> _Exercise goal_
Check each line of the listing below for the string "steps", and give only how many lines hold it.
Segment Open
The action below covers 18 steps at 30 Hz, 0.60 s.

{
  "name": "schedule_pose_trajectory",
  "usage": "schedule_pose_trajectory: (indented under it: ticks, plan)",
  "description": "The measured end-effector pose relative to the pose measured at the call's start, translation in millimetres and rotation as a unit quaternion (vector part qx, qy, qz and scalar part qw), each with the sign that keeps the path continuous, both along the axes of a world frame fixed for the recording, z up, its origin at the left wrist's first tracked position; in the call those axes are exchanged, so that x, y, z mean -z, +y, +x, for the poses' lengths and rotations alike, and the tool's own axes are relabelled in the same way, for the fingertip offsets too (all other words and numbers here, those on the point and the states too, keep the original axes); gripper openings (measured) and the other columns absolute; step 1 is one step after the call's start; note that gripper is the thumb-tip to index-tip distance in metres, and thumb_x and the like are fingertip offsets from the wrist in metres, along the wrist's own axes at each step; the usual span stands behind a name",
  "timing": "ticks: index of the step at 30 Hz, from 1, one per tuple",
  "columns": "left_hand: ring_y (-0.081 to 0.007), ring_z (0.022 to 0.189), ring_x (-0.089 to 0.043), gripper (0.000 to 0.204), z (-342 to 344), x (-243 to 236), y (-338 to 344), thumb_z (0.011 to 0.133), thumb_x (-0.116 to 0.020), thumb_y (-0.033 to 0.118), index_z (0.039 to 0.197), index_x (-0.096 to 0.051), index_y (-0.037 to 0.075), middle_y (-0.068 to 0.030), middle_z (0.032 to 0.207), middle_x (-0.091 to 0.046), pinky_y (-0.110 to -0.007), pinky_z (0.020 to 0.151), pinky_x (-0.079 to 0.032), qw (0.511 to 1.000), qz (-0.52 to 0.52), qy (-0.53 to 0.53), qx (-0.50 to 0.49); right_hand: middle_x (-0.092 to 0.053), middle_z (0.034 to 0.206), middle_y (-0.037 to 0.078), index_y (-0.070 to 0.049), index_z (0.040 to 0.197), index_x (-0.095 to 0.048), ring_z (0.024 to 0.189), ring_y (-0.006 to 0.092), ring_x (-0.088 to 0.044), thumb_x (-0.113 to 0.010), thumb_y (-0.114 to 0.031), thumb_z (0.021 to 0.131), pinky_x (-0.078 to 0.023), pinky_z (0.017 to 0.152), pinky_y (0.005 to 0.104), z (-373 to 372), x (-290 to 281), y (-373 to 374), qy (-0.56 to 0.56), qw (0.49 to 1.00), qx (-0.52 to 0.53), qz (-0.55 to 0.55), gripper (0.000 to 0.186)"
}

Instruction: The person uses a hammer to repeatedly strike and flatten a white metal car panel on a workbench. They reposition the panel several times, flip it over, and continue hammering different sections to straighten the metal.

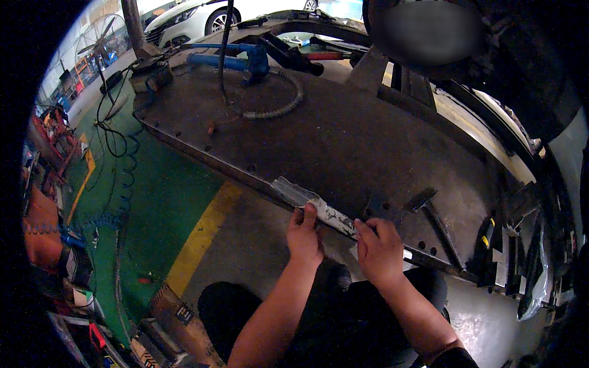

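A long, narrow silver-white piece (334, 216), with dark marks along its right part and a crumpled, shiny left end, lies slanting along the near edge of the dark metal bench (343, 147). My left hand (304, 236) grips it about the middle, thumb on top and fingers curled beneath the edge. At the right end, my right hand (378, 245) is closed, with thumb and forefinger pinched together against the piece. Whether a small tool sits in that pinch is hidden by the fingers. Right of this hand, a hammer (438, 230) rests on the bench.
A blue hydraulic pump (230, 61) with a curved hose stands on the bench's far left part. Dark-handled tools (485, 245) hang at the right end. Someone in dark clothing (521, 67) is at the upper right. A white car (190, 23) stands behind; coiled cables (129, 159) hang left.
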State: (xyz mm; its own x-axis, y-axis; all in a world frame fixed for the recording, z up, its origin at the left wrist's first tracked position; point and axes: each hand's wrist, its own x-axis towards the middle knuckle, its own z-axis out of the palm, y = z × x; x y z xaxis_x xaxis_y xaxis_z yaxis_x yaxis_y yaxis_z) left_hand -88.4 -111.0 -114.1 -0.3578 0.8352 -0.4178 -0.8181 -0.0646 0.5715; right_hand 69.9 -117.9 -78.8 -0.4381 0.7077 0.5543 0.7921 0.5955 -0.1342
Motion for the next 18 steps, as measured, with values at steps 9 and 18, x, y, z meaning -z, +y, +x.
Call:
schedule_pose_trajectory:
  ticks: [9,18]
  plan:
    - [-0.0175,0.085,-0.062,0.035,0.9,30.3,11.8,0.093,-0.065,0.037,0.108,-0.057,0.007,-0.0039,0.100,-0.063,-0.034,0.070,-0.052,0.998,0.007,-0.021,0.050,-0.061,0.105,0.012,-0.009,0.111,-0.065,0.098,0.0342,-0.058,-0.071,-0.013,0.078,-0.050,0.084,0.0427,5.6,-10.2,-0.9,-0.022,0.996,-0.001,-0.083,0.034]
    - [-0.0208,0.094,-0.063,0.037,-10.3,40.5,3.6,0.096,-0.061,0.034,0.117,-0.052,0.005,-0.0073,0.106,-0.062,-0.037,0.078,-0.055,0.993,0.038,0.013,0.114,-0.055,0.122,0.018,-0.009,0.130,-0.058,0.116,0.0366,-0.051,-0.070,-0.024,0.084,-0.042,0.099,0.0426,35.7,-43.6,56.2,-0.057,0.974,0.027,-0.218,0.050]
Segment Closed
> _Reply to the task_
2